The quest to improve childhood brain cancer treatment

In recent years significant headway has been made to increase survival rates and decrease long-term complications for children with brain cancer and work being done in WA is helping to transform clinical practice globally.

Professor Nick Gottardo, Head of Oncology and Haematology, PCH

Brain tumours are the major cause of childhood cancer deaths and the most common solid cancers of childhood affecting approximately 200 children in Australia annually. Survival statistics for childhood brain tumours (unchanged for over two decades) remain well below that of other childhood cancers, including leukaemia.

Improvement in childhood brain tumour treatment has been hampered by deficiencies in knowledge about the underlying biological causes. Over the past 10 years, advances in genomic technology and international collaboration means there is now the opportunity to personalise treatment by developing novel therapeutic approaches tailored to each molecular subtype of brain cancer. This can improve cure rates while minimising toxicities.

Medulloblastoma is the most common childhood malignant brain tumour. Current therapy consists of surgery, craniospinal irradiation (CSI) and multi-agent chemotherapy.

Only four drugs (which have been used for decades) are commonly used worldwide for upfront medulloblastoma treatment: cyclophosphamide, cisplatin, vincristine and lomustine. Despite improvements in survival, approximately 30% of children succumb to their disease. Those surviving are faced with lifelong side effects from their treatments including cognitive decline, developmental defects, endocrine abnormalities, and other cancers.

Brain Tumour Research Program

The Brain Tumour Research Laboratory at the Telethon Kids Institute was established in 2009. Our research harnesses the power of innovative model systems of childhood brain tumours, which we have developed to test the effectiveness of new treatments so that the most promising therapies can be taken through to the clinic.

The Brain Tumour Research Laboratory has developed a comprehensive and robust preclinical testing pipeline using sophisticated childhood brain cancer models and cutting-edge technologies. This is now one of the largest programs in Australia specifically focused on childhood brain tumours bringing together clinicians and scientists with a focus on providing laboratory evidence that will more accurately inform new paediatric brain cancer clinical trials.

A pre-clinical pipeline to discover new therapies

Many new cancer drugs exist that more precisely target the molecular abnormalities in cancer cells that drive tumour growth.

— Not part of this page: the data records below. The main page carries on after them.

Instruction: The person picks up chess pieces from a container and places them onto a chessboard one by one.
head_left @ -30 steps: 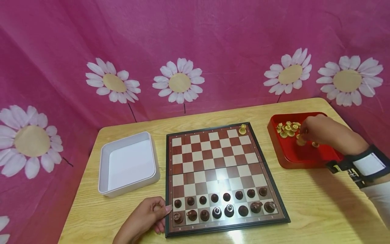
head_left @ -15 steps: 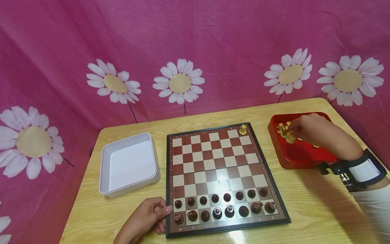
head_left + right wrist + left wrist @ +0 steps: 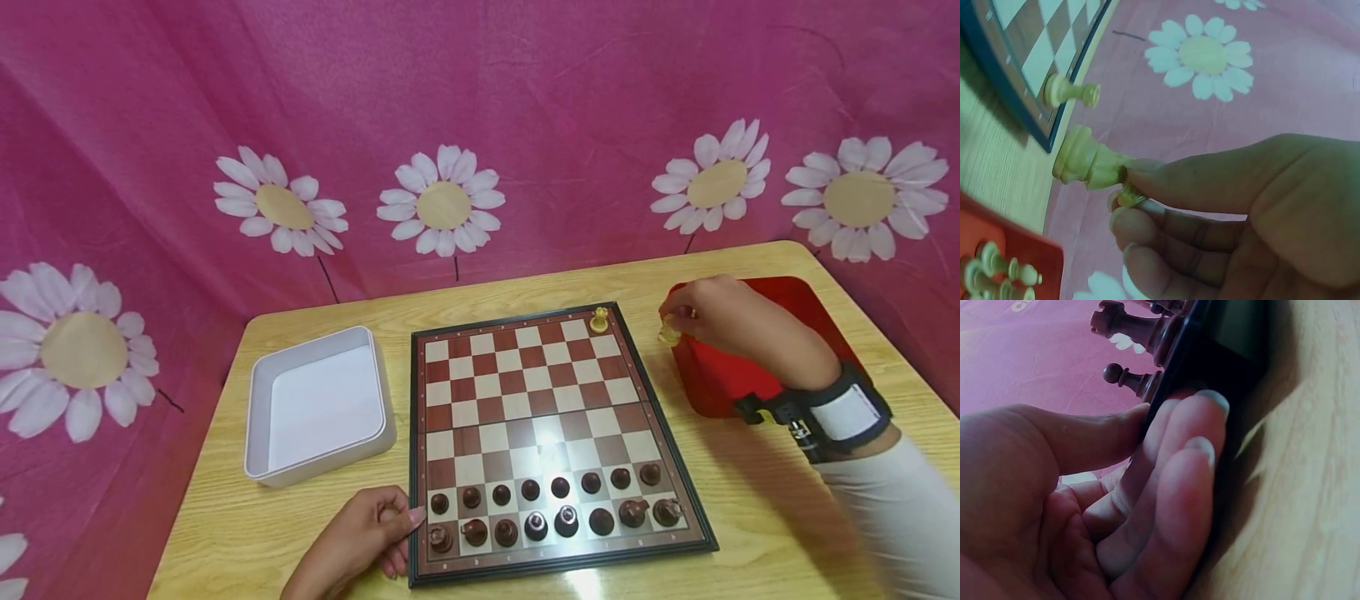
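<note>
One chessboard (image 3: 525, 385) lies on the worktop (image 3: 202, 517), between one white tray (image 3: 324, 408) on the left and one red tray (image 3: 802, 321) on the right. Sixteen dark pieces are counted on the board's two near rows: eight dark pawns (image 3: 560, 487) and, behind them at the near edge, eight larger dark pieces (image 3: 566, 521). One light rook (image 3: 598, 320) is stood on the far right corner square.

One light chess piece (image 3: 1088, 161) is pinched by its upper part between the thumb and fingertips of the right hand (image 3: 723, 317); it is held near the red tray's left rim, between tray and board. Its top is covered by the fingers, so its kind is hard to make out. The board's left edge is gripped by the left hand (image 3: 363, 529), thumb on top and fingers curled against the side; some of those fingertips are lost in shadow.

Much of the red tray's inside is hidden by the right hand and forearm in the head view. In the right wrist view, at least three light pieces (image 3: 988, 256) are seen inside it, cut off by the picture's edge, so their full number cannot be told.
</note>
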A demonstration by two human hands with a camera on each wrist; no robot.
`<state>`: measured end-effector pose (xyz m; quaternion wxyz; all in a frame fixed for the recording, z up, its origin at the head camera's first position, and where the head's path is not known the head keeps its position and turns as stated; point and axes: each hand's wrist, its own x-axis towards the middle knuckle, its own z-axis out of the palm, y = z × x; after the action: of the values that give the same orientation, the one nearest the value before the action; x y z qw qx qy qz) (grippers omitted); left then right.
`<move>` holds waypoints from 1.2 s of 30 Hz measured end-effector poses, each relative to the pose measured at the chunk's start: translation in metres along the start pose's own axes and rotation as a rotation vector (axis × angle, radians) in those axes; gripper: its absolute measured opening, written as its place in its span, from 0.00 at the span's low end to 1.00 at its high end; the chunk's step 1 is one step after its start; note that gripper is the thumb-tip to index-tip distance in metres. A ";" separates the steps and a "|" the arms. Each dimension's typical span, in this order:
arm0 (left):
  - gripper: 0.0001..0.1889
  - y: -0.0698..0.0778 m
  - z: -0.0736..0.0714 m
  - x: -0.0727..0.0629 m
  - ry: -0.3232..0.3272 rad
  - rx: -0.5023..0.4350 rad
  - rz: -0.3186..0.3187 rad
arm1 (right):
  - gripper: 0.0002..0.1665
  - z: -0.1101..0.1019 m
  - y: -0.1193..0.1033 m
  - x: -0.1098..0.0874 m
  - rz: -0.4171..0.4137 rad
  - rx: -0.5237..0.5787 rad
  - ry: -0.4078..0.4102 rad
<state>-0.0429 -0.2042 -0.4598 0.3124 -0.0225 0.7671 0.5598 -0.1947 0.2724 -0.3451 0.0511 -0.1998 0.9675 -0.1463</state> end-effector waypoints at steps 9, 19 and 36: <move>0.16 -0.001 0.000 0.000 -0.005 0.002 0.004 | 0.11 0.008 -0.025 0.016 -0.056 -0.028 0.029; 0.16 0.000 0.000 0.000 0.002 0.002 -0.003 | 0.09 0.025 -0.042 0.035 -0.149 -0.016 0.079; 0.15 0.000 0.000 0.000 -0.004 0.002 -0.006 | 0.08 0.046 -0.055 0.075 -0.118 -0.001 0.041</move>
<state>-0.0425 -0.2045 -0.4599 0.3158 -0.0235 0.7668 0.5583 -0.2361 0.1817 -0.3751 0.0223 -0.2535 0.9550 -0.1526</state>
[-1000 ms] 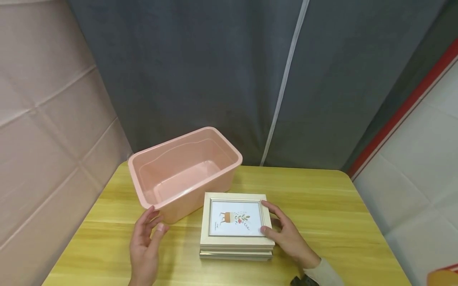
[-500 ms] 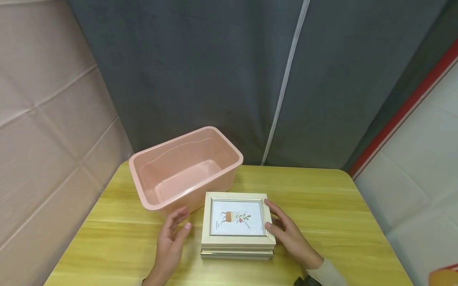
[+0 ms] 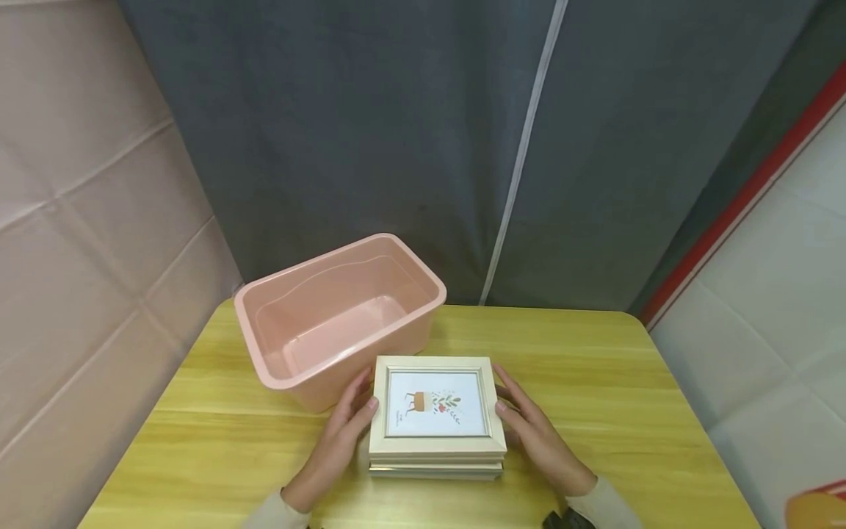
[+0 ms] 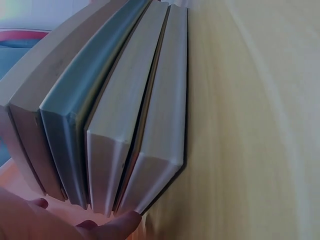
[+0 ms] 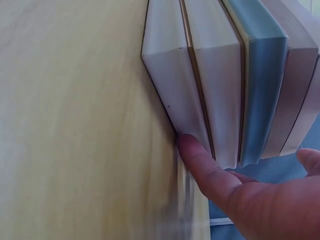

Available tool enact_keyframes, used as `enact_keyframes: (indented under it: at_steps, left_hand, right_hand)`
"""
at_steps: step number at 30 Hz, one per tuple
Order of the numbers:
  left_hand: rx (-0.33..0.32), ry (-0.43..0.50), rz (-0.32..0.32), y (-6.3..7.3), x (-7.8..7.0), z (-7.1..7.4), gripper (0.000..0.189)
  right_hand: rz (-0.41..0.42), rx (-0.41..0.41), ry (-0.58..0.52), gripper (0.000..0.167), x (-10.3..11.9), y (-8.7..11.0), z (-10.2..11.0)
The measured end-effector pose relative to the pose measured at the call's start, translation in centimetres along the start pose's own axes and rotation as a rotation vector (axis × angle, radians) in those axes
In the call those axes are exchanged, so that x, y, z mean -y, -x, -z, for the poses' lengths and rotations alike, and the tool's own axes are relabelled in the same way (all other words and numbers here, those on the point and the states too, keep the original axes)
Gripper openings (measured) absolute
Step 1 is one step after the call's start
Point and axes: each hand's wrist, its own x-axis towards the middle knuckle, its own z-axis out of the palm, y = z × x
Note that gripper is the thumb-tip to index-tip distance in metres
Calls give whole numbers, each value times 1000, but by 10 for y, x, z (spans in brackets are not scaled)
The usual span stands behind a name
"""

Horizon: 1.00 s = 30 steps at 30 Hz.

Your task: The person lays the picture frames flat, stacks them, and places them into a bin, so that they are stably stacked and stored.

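Note:
A stack of several picture frames lies flat on the table, the top one cream with a print of a potted plant. My left hand is at the stack's left side, thumb beside the top frame. On the opposite side, my right hand has its fingers extended along the edges. The wrist views show the stack side-on, with a bluish frame among whitish ones. A left fingertip touches the lowest frame, and a right fingertip is at its bottom edge.
A pink plastic tub stands behind and left of the stack, nothing inside it. The yellow wood-grain table ends at a dark grey curtain. A yellow and red object shows at the lower right.
My left hand has come rightward from beside the tub to the stack's left side. My right thumb and finger have slid off the top frame's face to its side. The stack stays put.

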Motion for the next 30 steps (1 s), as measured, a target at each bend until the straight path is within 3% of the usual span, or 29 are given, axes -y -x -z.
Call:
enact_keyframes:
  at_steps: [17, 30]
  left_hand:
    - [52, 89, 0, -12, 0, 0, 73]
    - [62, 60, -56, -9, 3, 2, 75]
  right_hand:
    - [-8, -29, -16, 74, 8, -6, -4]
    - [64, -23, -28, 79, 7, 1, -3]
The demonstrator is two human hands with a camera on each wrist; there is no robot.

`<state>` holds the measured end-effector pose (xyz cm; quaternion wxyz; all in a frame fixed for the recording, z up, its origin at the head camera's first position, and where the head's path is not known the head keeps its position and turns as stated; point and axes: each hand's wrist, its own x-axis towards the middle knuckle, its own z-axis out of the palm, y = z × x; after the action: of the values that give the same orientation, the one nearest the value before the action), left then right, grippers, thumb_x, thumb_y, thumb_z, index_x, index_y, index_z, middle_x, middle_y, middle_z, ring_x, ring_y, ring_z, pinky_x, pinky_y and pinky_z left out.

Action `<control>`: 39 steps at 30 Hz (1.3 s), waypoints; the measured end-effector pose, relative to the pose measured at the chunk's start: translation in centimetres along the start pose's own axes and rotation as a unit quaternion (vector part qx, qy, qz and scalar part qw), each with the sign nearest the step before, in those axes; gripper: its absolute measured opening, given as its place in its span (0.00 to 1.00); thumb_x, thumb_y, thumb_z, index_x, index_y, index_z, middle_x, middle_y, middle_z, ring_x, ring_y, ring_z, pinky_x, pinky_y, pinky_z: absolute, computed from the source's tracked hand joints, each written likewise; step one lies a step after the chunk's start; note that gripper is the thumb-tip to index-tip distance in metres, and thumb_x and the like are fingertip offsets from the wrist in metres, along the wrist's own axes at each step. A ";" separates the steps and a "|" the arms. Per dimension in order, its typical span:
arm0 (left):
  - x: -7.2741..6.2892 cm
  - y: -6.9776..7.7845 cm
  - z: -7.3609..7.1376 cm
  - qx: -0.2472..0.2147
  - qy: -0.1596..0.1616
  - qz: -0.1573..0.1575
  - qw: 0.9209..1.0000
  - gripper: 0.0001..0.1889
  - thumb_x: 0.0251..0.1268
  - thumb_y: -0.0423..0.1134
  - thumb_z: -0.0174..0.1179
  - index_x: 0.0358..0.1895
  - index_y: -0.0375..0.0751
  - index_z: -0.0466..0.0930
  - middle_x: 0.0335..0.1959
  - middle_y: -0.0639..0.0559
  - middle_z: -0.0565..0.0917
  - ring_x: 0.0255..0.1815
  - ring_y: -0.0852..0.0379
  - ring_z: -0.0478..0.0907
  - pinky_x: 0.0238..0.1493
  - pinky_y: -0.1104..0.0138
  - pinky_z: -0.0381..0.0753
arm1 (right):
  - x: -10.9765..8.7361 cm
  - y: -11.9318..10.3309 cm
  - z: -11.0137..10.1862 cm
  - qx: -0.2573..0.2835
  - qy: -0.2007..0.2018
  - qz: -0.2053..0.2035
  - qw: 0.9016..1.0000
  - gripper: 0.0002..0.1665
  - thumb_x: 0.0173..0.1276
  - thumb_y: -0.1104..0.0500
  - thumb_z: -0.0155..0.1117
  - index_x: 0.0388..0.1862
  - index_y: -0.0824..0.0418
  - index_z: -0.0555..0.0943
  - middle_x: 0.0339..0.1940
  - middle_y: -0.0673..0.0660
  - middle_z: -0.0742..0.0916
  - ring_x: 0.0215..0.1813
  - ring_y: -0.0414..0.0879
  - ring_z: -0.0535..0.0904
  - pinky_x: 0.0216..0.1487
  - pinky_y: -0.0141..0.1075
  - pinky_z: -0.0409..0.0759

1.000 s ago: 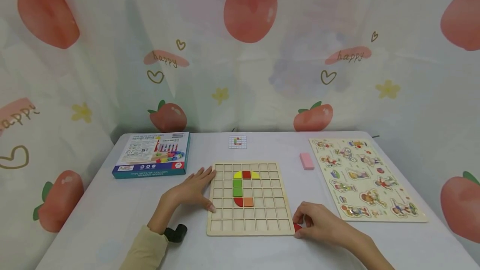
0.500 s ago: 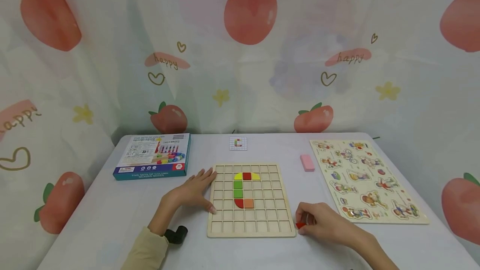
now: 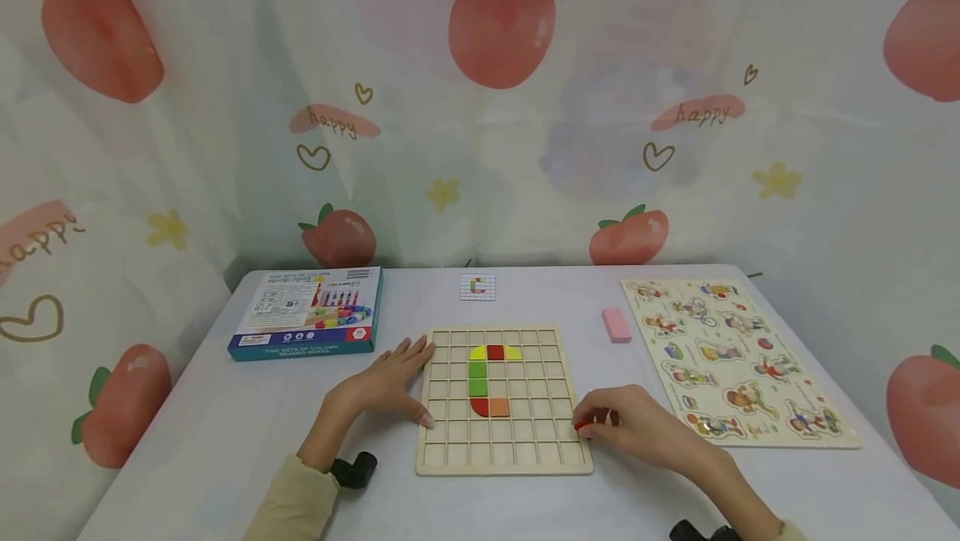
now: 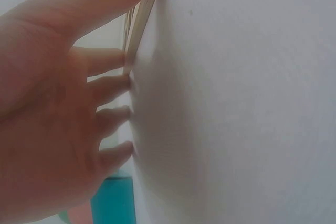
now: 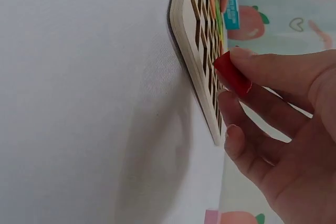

For two major reasons, very few have improved clinical outcomes so far.

Firstly, these new drugs were not fully evaluated in model systems that accurately reflect the disease prior to clinical trial. Secondly, the drugs were not adequately assessed for their ability to penetrate the blood brain barrier (BBB) and effectively reach their target, the tumour.

We have now reached a tipping point in choosing the right drugs. There are more new drugs to assess through clinical trials than patients available.

We believe the answer to this conundrum is to increase the rigour of preclinical testing to identify and prioritise only the most effective drugs with the best chance of success for clinical translation. Our approach is to undertake this preclinical testing using sophisticated laboratory mouse models that we and our collaborators have developed.

These patient-derived xenograft models (PDXs) were created by taking brain cancer cells from children at the time of surgery and immediately implanting them into the equivalent location in the brains of mice. These PDX models closely mimic the clinical characteristics of childhood brain cancers and enable testing of many more drugs than could be evaluated in the clinic.

Ineffective drugs can be screened out, resulting in enrichment of the clinical trials pipeline for drugs that are BBB penetrant and truly active.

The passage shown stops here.